Bien que mes souvenirs ne soient pas très précis, il me semble que, finalement, l'un des avions s'écrasa sur les hangars d'Air France tandis qu'un autre, traversant successivement les jardins de la compagnie, puis la route d'Oran, acheva son périple dans les vignes jouxtant la base. Les autres s'égaillèrent dans la nature.

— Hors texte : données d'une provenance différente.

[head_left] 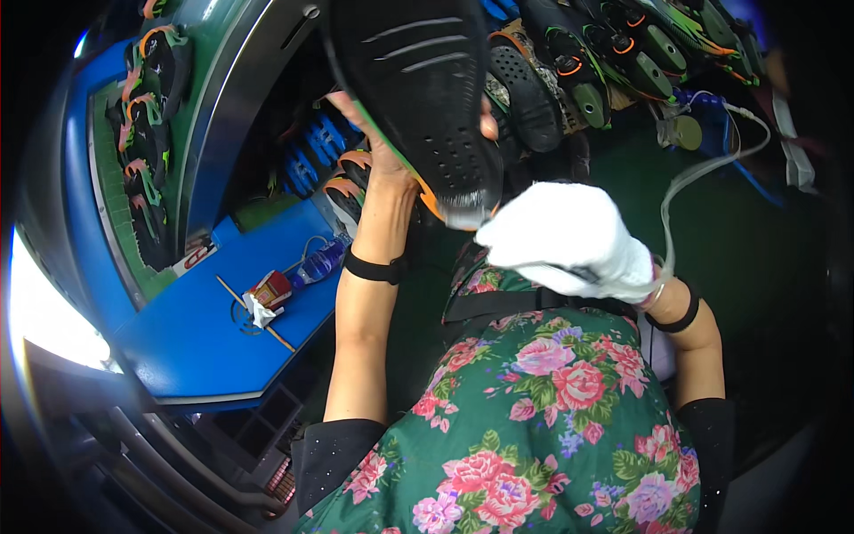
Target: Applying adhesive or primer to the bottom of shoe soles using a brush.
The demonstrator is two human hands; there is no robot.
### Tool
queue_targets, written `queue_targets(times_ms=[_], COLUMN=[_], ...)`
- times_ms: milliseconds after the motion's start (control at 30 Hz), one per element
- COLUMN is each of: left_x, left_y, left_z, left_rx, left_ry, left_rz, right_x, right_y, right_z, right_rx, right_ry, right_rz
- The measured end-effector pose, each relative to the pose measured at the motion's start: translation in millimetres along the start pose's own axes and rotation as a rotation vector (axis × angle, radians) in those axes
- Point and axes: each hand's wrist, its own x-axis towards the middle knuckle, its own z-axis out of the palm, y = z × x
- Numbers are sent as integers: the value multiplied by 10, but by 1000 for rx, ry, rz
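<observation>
My left hand (389,158) is wrapped round a shoe (414,98), which is held up with its black bottom towards me. Pale grooves cross the wide end, small pits dot the narrow end, and green and orange show along one side. Fingertips of that hand come out on the shoe's far right side. My right hand (565,236), covered by a white glove or cloth, is bunched closed beside the narrow end, where a shiny grey patch is blurred. Whether it touches the shoe is unclear. Something dark shows under the white fabric, and a clear hose (673,205) runs to that wrist.
Several black shoes with orange and green trim (569,67) line the back right. More shoes (147,169) stand on a green belt at the left, beside a curved machine housing (233,98). A blue table (191,343) carries a bottle (318,262), a red box (269,289) and a thin stick.
</observation>
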Motion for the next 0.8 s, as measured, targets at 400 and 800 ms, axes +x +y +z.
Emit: queue_targets(times_ms=[400, 800], left_x=[-139, -474], left_y=[-40, -266], left_z=[24, -142], left_rx=[42, -103], left_ry=[274, 595], left_rz=[-423, -306], right_x=[35, 105], right_y=[69, 62], right_z=[16, -148], right_rx=[241, 469], right_ry=[-147, 389], right_rz=[70, 514])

Pendant que les hommes s'épuisaient en vain à arrêter les Popo25 un LeO45 tentait, malgré les turbulences, de se poser sur le terrain. La vitesse du vent étant proche de sa vitesse d'atterrissage il semblait presque immobile par rapport au sol et descendait vers celui-ci comme le ferait, de nos jours, un hélicoptère. Lorsque l'avion eut enfin touché le sol il fut amarré à une citerne à essence qui, fort opportunément, était venue se placer devant lui.
Quelques instant après, alors que je regagnais péniblement les casernements, je vis un spectacle courtelinesque. Sous l'effet du vent la guérite d'un soldat de garde s'était renversée, emprisonnant son locataire sous elle. Ce dernier, un bras passé par le trou en losange d'un des côtés essayait, en agitant frénétiquement un mouchoir, d'attirer l'attention de ses camarades. Mais ceux-ci avaient trop à faire pour eux-mêmes et ne tentèrent rien pour libérer leur collègue.
On ne sait pas s'il adressa une prière à Dieu mais, quelques temps après, le vent s'apaisa et tout porte à croire que le malheureux fut enfin tiré de sa mauvaise posture.
(1) Dewoitine 520 : Chasseur, année 1940, moteur Hispano-Suiza 12Y, 12 cyl. enV, refroidi par liquide, puissance: environ 900 ch. Vitesse max. 530 km/h à 6000 m. Plafond : 11.000 m. Armement : 1 canon de 20 mm, tirant à travers l'arbre d'hélice, et 4 mitrailleuses.
(2) Bloch 175 : Reconnaissance, 1940, 2 moteurs Gnome-Rhône 14 cyl. en étoile, refroidis par air, 1140 ch chacun. Vitesse max. : 530 km/h à 5200 m. Plafond : 11.000 m. Equipage : 2 personnes.
(3) Lioré et Olivier 45 (LéO 45) : Bombardement, 1935, 2 moteurs Gnome-Rhône 14 cyl., refroidis par air, 1140 ch chacun. Vitesse max. près de 500 km/h à 4800 m. Plafond : 9000 m. Armement : 1 canon de 20, 2 mitrailleuses, 2000 kg de bombes. Equipage : 4 personnes.
(4) Ces bâtiments abritent maintenant l'université d'Oran.